In my garden this summer, Maiden’s Blush has flowered largely, some of her blossoms flushed so deeply pink as to deserve the adjective émue. So what does it mean to look at the blossoms and think of sex. Am I thinking metaphorically? Well, yes and no. This flower, like all flowers, is a sexual organ. The uncultured bumblebee seems to find the blossom just as attractive as I do; he seems to be just as bowled over by its perfume. Yet I can’t believe that I gaze on the blossom in quite the same way he does. Its allure, for me, has to do with its resemblance to women—to “the thighs of an aroused nymph,” about which I can assume he feels nothing. For this is a resemblance my species has bred, or selected, this rose to have. So is it imaginary? Merely a representation? (But what about the bee?! That’s no representation he’s pollinating.) Are we, finally, speaking of nature or culture when we speak of a rose (nature) that has been bred (culture) so that its blossoms (nature) make men imagine (culture) the sex of women (nature)?
This may be the sort of confusion we need more of. (97)

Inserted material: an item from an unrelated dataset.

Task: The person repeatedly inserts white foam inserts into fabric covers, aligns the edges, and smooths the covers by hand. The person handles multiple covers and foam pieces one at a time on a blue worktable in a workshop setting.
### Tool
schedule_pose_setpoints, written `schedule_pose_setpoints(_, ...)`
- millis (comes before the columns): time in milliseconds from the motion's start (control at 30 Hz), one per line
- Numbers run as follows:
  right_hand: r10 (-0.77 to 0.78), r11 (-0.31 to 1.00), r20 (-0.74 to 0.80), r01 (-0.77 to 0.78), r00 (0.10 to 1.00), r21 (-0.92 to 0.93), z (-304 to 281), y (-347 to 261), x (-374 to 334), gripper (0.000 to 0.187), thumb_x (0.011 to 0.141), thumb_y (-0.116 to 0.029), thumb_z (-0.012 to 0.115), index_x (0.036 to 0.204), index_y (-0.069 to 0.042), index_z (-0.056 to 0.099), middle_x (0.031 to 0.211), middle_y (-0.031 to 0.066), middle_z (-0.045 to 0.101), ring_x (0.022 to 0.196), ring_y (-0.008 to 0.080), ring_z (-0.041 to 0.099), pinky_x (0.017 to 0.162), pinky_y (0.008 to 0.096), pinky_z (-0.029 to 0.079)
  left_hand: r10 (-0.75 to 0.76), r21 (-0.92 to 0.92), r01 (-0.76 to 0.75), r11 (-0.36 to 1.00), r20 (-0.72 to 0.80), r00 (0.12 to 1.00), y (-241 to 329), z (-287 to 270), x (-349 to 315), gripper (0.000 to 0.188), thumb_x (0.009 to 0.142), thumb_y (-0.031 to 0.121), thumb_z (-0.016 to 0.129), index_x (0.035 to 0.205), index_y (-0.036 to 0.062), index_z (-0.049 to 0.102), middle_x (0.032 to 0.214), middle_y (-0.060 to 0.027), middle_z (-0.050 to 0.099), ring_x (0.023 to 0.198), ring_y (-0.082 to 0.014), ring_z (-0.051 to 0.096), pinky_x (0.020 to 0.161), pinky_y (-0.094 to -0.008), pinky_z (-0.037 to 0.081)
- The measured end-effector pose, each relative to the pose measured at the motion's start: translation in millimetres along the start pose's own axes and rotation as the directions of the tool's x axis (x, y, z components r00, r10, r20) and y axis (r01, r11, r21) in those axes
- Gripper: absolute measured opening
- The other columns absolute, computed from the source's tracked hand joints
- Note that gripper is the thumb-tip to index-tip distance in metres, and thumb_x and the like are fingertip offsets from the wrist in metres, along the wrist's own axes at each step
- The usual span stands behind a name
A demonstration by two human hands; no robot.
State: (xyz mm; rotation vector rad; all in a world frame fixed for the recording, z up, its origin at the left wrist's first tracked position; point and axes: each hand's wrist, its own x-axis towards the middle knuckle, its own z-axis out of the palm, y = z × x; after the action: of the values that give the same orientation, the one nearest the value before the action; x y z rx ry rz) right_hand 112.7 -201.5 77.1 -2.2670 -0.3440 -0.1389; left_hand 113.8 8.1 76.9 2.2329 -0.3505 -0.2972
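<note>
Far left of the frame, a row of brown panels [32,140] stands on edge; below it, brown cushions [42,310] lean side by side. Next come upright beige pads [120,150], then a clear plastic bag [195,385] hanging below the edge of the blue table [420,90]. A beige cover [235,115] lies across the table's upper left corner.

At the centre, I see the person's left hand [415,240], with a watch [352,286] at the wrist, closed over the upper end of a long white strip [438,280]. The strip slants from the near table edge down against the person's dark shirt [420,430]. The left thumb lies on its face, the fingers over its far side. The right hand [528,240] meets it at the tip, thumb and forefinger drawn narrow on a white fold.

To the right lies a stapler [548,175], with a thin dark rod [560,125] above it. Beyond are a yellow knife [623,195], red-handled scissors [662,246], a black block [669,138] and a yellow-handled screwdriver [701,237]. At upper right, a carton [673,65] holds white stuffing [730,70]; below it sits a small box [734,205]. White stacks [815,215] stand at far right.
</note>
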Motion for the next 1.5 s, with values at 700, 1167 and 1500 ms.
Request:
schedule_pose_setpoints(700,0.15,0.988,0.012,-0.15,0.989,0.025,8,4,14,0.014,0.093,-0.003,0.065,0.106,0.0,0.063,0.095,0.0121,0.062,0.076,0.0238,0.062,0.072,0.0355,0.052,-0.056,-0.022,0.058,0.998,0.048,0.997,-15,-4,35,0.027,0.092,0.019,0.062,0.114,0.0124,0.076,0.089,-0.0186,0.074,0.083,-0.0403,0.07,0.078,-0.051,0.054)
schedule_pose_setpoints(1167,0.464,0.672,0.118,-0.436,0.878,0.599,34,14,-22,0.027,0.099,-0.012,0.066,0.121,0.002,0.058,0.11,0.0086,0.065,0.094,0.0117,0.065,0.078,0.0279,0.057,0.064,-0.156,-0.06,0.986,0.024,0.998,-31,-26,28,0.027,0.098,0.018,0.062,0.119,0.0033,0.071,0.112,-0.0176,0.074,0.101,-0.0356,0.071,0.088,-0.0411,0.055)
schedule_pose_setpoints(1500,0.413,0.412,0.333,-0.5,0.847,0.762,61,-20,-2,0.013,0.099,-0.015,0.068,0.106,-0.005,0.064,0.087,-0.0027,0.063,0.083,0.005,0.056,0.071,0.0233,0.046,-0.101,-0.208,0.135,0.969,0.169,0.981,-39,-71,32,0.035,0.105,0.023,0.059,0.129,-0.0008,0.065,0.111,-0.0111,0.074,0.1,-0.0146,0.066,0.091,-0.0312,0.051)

Michael Pollan Second Nature: A Gardner’s Education
This has to be one of the most ugly and confusing paragraphs I’ve ever read from Michael Pollan. I’m sure it’s intentional and its structure mirrors its concept. However, I can’t help but think there has to be a better way to describe this relationship. The cooperative nature of man’s relation with plants becomes his subject in The Botany of Desire, but what fascinates me here is his probing of the relationship between the symbolic and the actual/functional character of things.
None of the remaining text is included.